An Inexperienced Advanced Scuba Diver

Advanced diver reporting for duty. It’s amazing what the title of a certificate can imply. Having now dived a total of eleven times I am not advanced in experience or knowledge yet the title suggests otherwise. It does mean I can now dive to depths of thirty metres which is a vast improvement on the eighteen I’ve been able to for the last thirteen years. There are no guarantees but the plan is to dive more than once in the next thirteen. I’m a total sucker for courses and learning so at the very least I’ll be working my way through these as time goes on. I quite fancy doing some wreck diving, night diving, dry suit diving and the enriched air nitrox diving. Because I value life, and not just mine, and also because these are skills we should all have, I’ll do the rescue diver course eventually too. First before all of that I’ll just see what comes up and do some diving as the opportunity arises. If next years plans come together, judging by this year though I won’t hold my breath, which you should never do when diving by the way, anything is possible. The whole point of this was to allow for future diving and not just future courses after all.

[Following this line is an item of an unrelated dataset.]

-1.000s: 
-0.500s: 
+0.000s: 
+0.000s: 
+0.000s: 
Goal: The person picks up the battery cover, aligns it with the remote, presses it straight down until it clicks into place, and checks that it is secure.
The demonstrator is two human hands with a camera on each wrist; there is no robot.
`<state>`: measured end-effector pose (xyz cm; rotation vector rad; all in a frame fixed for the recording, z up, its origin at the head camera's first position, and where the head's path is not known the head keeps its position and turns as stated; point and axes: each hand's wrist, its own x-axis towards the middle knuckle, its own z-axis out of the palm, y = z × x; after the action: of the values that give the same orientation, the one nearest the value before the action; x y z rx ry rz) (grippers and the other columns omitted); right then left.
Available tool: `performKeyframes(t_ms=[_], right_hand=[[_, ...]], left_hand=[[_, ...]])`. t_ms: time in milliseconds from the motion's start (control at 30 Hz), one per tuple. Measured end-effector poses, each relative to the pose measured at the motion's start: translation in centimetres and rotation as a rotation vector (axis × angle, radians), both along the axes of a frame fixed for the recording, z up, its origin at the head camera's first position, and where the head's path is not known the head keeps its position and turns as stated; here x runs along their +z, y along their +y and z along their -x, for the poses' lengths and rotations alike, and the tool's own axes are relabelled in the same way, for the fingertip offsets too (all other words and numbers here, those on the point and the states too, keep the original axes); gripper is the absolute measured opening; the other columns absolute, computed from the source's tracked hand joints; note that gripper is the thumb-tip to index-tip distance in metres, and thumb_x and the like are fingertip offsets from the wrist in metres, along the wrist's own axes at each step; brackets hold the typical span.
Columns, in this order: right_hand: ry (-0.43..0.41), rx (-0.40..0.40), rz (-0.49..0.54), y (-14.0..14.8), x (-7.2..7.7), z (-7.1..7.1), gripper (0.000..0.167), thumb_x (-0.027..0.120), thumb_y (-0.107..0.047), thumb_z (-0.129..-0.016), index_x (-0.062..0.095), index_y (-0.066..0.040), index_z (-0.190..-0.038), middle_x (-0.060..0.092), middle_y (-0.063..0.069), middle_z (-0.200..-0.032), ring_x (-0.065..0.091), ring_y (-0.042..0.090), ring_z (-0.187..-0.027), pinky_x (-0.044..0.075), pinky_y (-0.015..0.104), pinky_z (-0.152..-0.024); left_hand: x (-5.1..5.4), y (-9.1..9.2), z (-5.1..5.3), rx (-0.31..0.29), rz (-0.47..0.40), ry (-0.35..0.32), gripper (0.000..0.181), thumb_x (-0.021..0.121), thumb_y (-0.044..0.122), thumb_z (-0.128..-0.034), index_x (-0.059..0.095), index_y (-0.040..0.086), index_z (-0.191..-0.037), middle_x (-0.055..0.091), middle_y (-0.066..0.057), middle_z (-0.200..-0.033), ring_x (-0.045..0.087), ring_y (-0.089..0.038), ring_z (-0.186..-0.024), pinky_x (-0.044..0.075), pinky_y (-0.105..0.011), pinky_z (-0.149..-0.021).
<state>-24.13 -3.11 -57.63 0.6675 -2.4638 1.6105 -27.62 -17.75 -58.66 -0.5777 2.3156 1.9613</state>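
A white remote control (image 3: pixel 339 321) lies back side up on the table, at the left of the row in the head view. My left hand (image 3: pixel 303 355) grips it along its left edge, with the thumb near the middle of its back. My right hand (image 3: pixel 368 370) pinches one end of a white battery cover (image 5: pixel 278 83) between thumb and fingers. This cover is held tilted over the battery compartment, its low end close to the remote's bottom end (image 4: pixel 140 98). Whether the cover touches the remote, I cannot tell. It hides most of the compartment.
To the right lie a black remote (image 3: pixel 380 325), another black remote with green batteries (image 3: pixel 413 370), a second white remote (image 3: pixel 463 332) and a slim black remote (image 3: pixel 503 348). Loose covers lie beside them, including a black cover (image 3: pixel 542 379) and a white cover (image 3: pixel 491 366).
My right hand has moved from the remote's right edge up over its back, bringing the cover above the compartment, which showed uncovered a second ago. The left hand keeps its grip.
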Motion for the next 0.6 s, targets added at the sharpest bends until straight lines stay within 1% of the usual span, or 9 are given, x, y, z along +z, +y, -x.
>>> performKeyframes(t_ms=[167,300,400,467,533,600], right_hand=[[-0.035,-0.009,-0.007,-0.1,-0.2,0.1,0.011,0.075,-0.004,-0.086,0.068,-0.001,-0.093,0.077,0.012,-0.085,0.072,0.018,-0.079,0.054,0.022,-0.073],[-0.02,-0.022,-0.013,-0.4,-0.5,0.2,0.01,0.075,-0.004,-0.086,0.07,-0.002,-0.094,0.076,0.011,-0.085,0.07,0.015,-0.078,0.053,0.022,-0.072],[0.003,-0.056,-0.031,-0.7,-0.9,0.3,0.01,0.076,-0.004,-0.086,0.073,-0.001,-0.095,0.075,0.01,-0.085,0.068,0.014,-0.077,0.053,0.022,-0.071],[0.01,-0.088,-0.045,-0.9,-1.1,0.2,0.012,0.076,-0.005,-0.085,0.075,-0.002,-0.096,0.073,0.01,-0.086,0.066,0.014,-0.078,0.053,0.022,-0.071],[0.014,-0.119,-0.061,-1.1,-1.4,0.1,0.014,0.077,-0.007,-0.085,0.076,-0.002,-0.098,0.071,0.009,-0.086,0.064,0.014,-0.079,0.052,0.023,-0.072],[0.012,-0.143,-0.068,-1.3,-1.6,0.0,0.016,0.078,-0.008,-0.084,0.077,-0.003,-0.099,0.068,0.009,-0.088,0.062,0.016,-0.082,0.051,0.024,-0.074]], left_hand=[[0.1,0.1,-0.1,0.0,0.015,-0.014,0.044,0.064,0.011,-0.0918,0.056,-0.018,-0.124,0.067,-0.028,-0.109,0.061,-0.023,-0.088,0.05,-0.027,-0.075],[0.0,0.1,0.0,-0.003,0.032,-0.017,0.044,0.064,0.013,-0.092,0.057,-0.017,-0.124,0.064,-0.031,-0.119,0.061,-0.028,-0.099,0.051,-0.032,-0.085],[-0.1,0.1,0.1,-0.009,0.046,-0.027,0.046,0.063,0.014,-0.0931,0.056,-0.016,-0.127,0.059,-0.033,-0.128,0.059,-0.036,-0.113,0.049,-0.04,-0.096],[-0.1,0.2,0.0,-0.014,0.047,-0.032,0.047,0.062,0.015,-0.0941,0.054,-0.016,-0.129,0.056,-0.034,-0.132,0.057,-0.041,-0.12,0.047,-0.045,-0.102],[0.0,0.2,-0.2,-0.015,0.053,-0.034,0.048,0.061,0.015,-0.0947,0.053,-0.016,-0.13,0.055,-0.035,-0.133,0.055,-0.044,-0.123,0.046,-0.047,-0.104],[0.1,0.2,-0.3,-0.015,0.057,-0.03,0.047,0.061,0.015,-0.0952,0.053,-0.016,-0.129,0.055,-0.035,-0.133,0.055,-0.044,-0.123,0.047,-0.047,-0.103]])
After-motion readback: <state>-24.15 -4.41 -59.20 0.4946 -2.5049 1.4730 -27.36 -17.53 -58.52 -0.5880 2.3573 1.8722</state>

There is a phobia called submechanophobia, which is a fear of submerged man-made objects like shipwrecks, submarines, buoys and other such things. I discovered this when discussing the sea with someone who suffers from extreme anxiety. I can appreciate the fear because when I’ve looked at images of sunken shipwrecks or submarines there is something eerily terrifying about them. Perhaps it’s the implication of death. The same exists for images of sudden drops that disappear into darkness or images of divers from a distance in the ocean with nothing around them for miles. There is something about these types of images that creates a fearful reaction, perhaps it’s some instinctive survival mechanism. When diving though it feels different. I can look over the edge of a drop that becomes nothingness but it isn’t necessarily scary. The mind is aware of possible dangers both rational and irrational but nothing like images manage to portray. When you are in and around it you understand how much is in the mind.

And that is one of the things that we can get from diving especially. Diving is not simply an adventure for the body but for the mind too, arguably more so. With all the water around and despite there being another person there, you feel fully in your own little bubble. Nothing else is going on. Nothing on the surface in our distracted little minds. You’re just under the water with the fish and the coral keeping yourself buoyant and focused. Even if you’re not keeping yourself focused you drift off into your surroundings, no opportunity to be anything but present. And for the last two evenings I’ve been so chilled out and not just from being tired or because I’ve had decompression sickness which I haven’t. Sailing and diving, I could think of worse hobbies and lifestyles.

Scuba Diving

Thirteen years ago when I was but a twenty-one year old child, in a fit of decisive madness I did my PADI Open Water scuba diving course. This was during a six week trip through Thailand with a friend on the island of Koh Tao. It was good fun but despite getting the certificate the truth is we were probably too drunk when not doing the diving to have the mental capacity to remember anything. What I took from it though was that I was far happier below the surface of the water than I am on top of it. There is a vulnerability perhaps that disappears when you have a tank of air but more so you can see around you and the unknown becomes slightly less so.

There are still dangers, a rather aggressive and territorial triggerfish threateningly swam between my friends legs and when the instructor pointed this out, much to his consternation us idiots thought he was suggesting we go take a look at the lovely fishy. A few years later when I lived in Ibiza my boss was also a dive instructor and he took me out on a refresher dive. I enjoyed diving generally but having spent a majority of the last ten years as a barefoot traveller climbing in supermarket bins for food, diving has simply been cost prohibitive. Today though, for the first time in ten years I’m going diving.

nine hours later…

I wouldn’t go as far as saying that was fun but I enjoyed it. Sometimes endured it but on the whole enjoyed it. I still struggle a little with equalising and getting my buoyancy right was a continual losing battle but it’s just something that needs a little practise. Ultimately with diving it’s one of those things that you can get better at but the secret is that if or when something happens you just need to avoid panicking. Admittedly making all these statements in four metres of water is one thing and thirty metres deep as you suddenly realise you’ve got a problem with your air and you stuck inside the wreck of some Spanish galleon would be an entirely different thing.

I don’t totally get off on diving but that’s partly because I’m still not very good at it and I do struggle to enjoy the sensation of salt water in my nose and mouth. Being Scottish I always like to believe sea water is to be appreciated from something I can stand on, and not the seabed. Saying that you do feel good after you’ve spent a bit of time in it and the longer around it, the more you want to get in. I imagine living beside the sea for a year and swimming everyday would have a dramatic affect on your outlook in that sense. Anyway, it appears I went and agreed to do my Advanced Open Water this coming week before I return to Scotland so I must have got something out of today.